South of Sammy Crawford lived his father-in-law, Hamp Beckham. Next to the Beckham place on the Houston Highway was the early home of the U. S. Senator Thomas H. Williams. Henry Thompson, a son in law of Ed. R. Williams, now owns and occupies the old Williams home. Near the Beckham place was the home of the Rev. Thomas Stuart (Father Stuart). Near him on the east was Dr. Ware. Dr. Ware's descendants still own part of his original home which has an interesting history connected with it. (See Chapter 6, Ante-bellum Days) Dr. Ware secured a patent for this land signed by Millard Fillmore, then President of the United States. On this Houston Highway south of the old Stuart home was the home of the Pulliams. On or near the old Pulliam Home have been found many evidences of Desoto's battleground with the Chickasaw Indians. Among these evidences Dr. Tom Williams, when a young medical student gathered enough human bones to construct a human skeleton. Besides these bones have been found all kinds of Indian relics and many bullets that were perhaps fired from the guns of the Spaniards. In this same community lived the longest, the Thompsons, the Hollidays and many others.

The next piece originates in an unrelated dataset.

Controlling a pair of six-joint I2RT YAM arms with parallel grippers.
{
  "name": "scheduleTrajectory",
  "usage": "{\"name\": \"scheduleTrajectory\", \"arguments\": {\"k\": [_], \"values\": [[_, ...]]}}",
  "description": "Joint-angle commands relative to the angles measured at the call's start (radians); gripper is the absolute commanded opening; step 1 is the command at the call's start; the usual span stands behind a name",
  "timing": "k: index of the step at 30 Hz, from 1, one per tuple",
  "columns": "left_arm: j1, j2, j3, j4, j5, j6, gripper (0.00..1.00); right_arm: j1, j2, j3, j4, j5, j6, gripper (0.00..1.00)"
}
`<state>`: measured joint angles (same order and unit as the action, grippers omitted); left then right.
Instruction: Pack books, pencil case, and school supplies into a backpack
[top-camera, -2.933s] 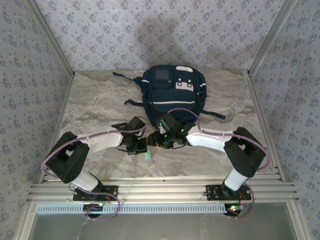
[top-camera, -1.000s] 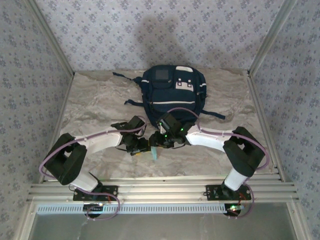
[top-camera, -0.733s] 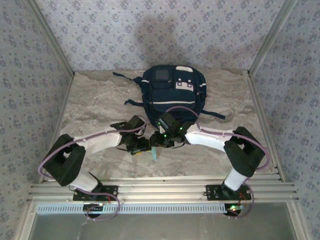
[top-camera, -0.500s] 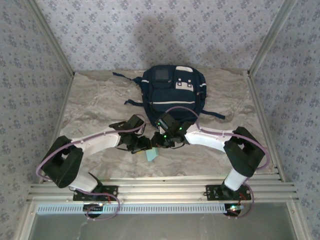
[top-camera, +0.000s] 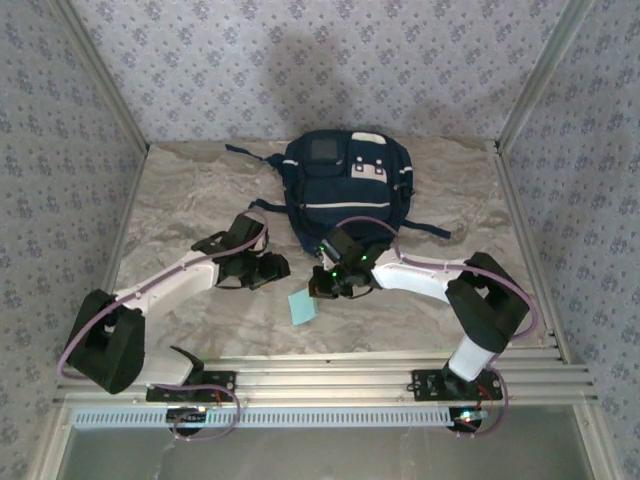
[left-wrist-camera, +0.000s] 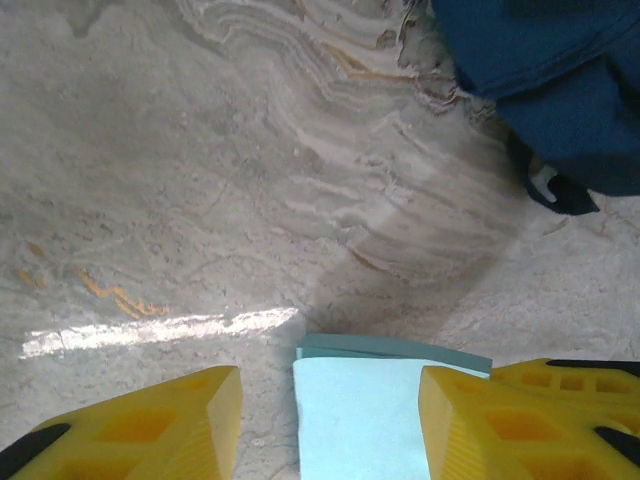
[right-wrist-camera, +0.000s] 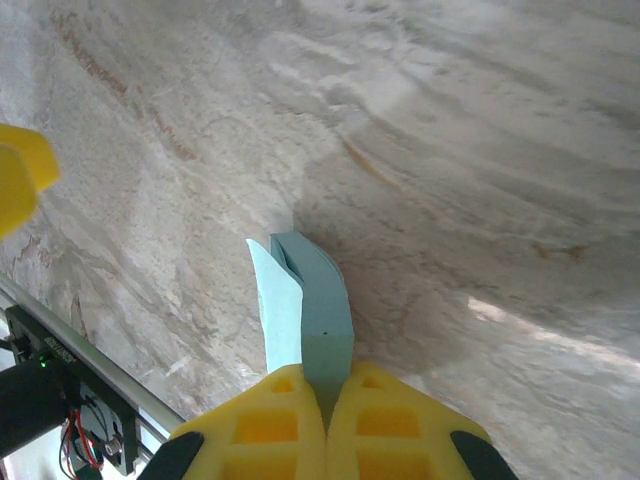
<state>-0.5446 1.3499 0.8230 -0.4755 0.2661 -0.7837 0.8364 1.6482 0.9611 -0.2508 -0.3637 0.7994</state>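
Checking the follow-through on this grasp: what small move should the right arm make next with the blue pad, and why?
Probably lift the pad slightly and swing it toward the backpack. The right tool is shut on the pad's edge, the left tool stands open, and the backpack lies just behind.

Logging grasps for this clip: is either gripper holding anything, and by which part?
The right gripper is shut on the light-blue note pad, pinching it by one edge. The left gripper is open, holding nothing.

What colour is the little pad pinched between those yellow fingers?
Pale blue-green, plain, no pattern. The pad shows best in the right wrist view.
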Motion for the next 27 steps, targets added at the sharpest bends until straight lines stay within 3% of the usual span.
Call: {"name": "scheduleTrajectory", "arguments": {"k": [1,8,14,19,23,27], "values": [[0.006,0.003,0.040,-0.011,-0.005,0.030,0.50,-0.041,-0.079,-0.030,0.033,-0.045,0.013,0.00],[0.013,0.028,0.107,0.061,0.008,0.064,0.58,-0.187,-0.226,-0.075,0.008,-0.118,-0.030,0.00],[0.012,0.135,0.312,0.005,-0.081,0.260,0.58,-0.399,-0.381,-0.080,-0.097,-0.187,-0.102,0.00],[-0.023,0.303,0.549,-0.085,-0.153,0.450,0.58,-0.641,-0.477,-0.078,-0.175,-0.240,-0.155,0.00],[-0.079,0.416,0.700,-0.110,-0.249,0.593,0.58,-0.817,-0.504,-0.112,-0.128,-0.281,-0.149,0.00],[-0.098,0.553,0.849,-0.130,-0.244,0.688,0.59,-0.941,-0.497,-0.144,-0.031,-0.310,-0.117,0.00]]}}
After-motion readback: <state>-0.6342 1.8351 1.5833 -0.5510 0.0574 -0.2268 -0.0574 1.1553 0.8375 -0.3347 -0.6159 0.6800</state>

South of the ground where Old Houlka stood was the Harrell home, and near this home were the Marions, the Pedens, the Wilsons, and others, The Hobsons lived on this highway and Warren Reid, the father of L. B. Reid, who has been the superintendent of the Houston City Schools for more than a fourth of a century, came to this county on Christmas Eve of 1835 and settled on what is now the Reid old home. This land has been in the same family continuously since that date. These are a few of the names of prominent families who lived on or near the Pontotoc Houston Road.
In the early settlement of this country these pioneers realized the necessity of a connecting link between Pontotoc and Houston, so they came together and took their slaves and after having the road surveyed, cut out the Houston Road from old Houlka where the Natchez trace ran, on to Pontotoc. An old negro, Roland Hanna, a former slave of Dr, Hanna, said that the old master, Dr. Hanna, along with the Gordon's, the Daggetts, the Williams, the Dukes, the Crawfords, and perhaps others, took their slaves and cut out the original Pontotoc Houston road.(1)
(1)John A. Donaldson, Sherman, Miss.